Der Festgottesdienst wird vom Ökumenebeauftragten des Bistums Trier, Dr. Siegfried Schmitt, und Pfarrer Guido Hepke von der Evangelischen Kirchengemeinde Trier gestaltet. In ihrer Dialogpredigt greifen sie das Tagesmotto „Romantik, Realismus, Revolution – Das 19. Jahrhundert“ auf. Gerade im 19. Jahrhundert erfuhr die Basilika ihre entscheidende Veränderung. Sie wurde als evangelische Kirche wiederhergestellt.
Im Anschluss an den Gottesdienst findet in der Basilika ein Festakt statt. Neben Oberbürgermeister Klaus Jensen wird auch Landesministerin Doris Ahnen ein Grußwort sprechen. Musikalisch werden Gottesdienst und Festakt vom Orchester des Angela-Merici-Gymnasiums unter der Leitung von Ulrich Krupp sowie Kantor Martin Bambauer gestaltet. Im Anschluss an den Festakt finden um 13, 14 und 15 Uhr familiengerechte Führungen durch die Basilika und die Ausgrabung unter der Basilika statt.
Am „Tag des offenen Denkmals“ werden bundesweit mehr als 7.500 Bau- und Bodendenkmale geöffnet sein. Jedes Jahr findet die Eröffnung in einem anderen Bundesland statt. Trier biete sich sehr für das diesjährige Motto an, denn die alte Römer-Stadt sei wegbereitend gewesen für die moderne Archäologie, sagt Anke Leyendecker von der Deutschen Stiftung für Denkmalschutz. Unter anderem wurde die Basilika damals wieder aufgebaut.
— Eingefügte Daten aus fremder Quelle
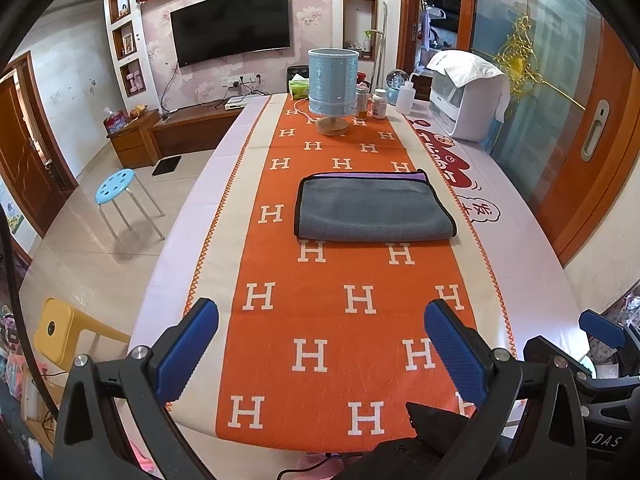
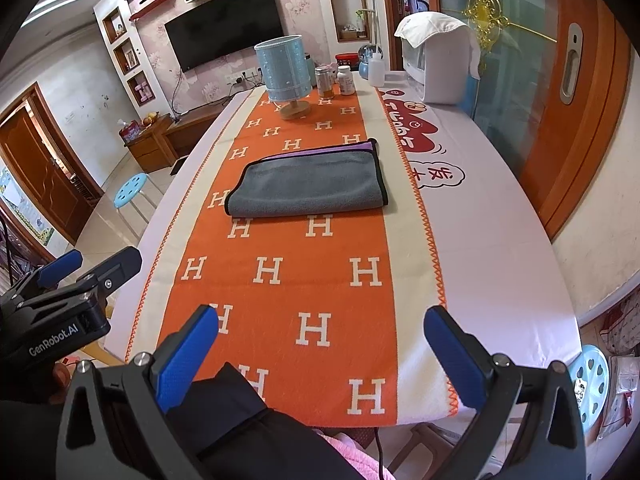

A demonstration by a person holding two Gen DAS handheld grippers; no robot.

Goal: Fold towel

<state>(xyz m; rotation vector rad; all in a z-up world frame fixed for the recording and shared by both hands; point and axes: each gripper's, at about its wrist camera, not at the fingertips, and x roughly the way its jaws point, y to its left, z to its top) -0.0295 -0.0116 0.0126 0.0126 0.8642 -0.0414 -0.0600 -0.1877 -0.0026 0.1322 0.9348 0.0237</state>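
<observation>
A grey towel (image 1: 372, 210) with black trim and a purple underside lies folded flat on the orange H-patterned runner (image 1: 320, 320), mid-table. It also shows in the right wrist view (image 2: 308, 186). My left gripper (image 1: 320, 344) is open and empty, held back over the near end of the table, well short of the towel. My right gripper (image 2: 320, 344) is open and empty, also near the front edge. The left gripper's body (image 2: 60, 296) shows at the left of the right wrist view, and the right gripper's blue finger (image 1: 600, 326) at the right of the left wrist view.
A blue lamp (image 1: 333, 88) on a wooden base, jars (image 1: 379, 104) and bottles stand at the table's far end. A white appliance (image 1: 468, 96) sits at the far right. A blue stool (image 1: 116, 188) and a yellow stool (image 1: 60, 328) stand on the floor left of the table.
</observation>
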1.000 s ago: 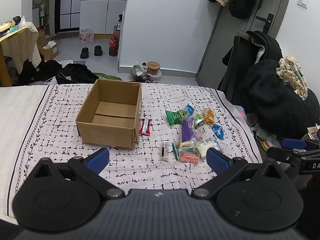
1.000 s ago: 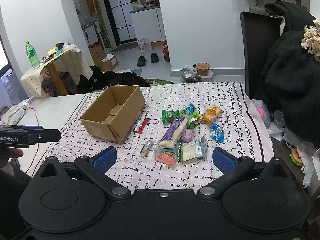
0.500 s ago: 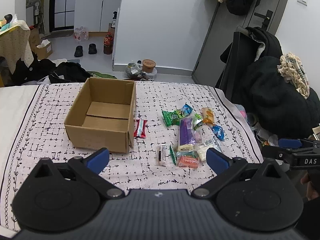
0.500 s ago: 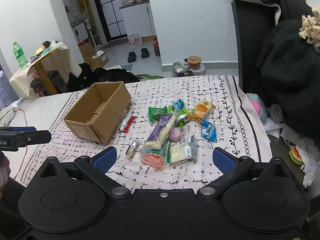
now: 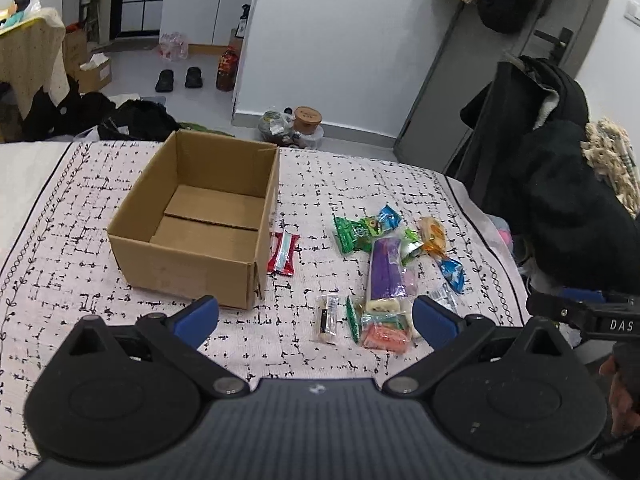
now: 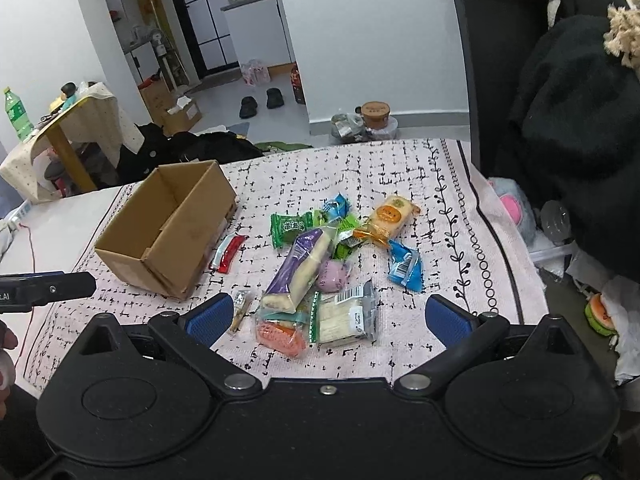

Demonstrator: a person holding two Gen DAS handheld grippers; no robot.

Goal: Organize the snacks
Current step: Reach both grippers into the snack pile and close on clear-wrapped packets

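Nothing packed yet: open brown cardboard box (image 5: 200,220) sits empty on patterned pink cloth (image 5: 60,216), red-and-white wrapped bar (image 5: 283,253) just beside its right wall, pile of mixed wrapped snacks (image 6: 324,264) farther right. Left tool (image 5: 316,316) and right tool (image 6: 328,316) both spread wide, holding nothing, hovering short of pile, right one lined up with it. All sorting left.
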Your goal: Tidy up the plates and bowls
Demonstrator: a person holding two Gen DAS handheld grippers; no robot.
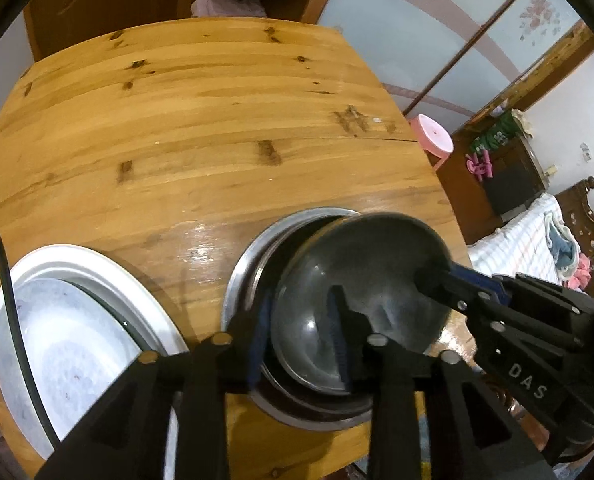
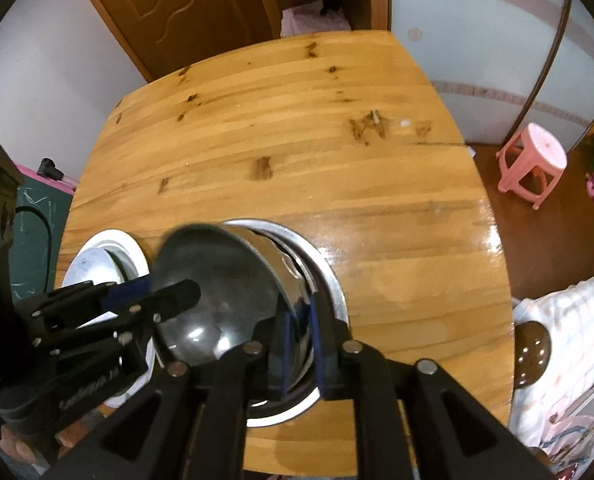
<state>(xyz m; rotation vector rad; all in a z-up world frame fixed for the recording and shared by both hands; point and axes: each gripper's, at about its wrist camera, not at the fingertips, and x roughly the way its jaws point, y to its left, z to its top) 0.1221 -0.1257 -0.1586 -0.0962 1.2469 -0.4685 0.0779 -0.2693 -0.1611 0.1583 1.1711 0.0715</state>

Der Erhalt weltbekannter Bauten der Antike wie Porta Nigra, Kaiserthermen oder Konstantin-Basilika bildete im 19. Jahrhundert mit Ausgrabungen und Teilrekonstruktionen eine der Keimzellen des modernen Denkmalschutzes. Über 30 Denkmale in der ganzen Stadt laden ein zum Entdecken.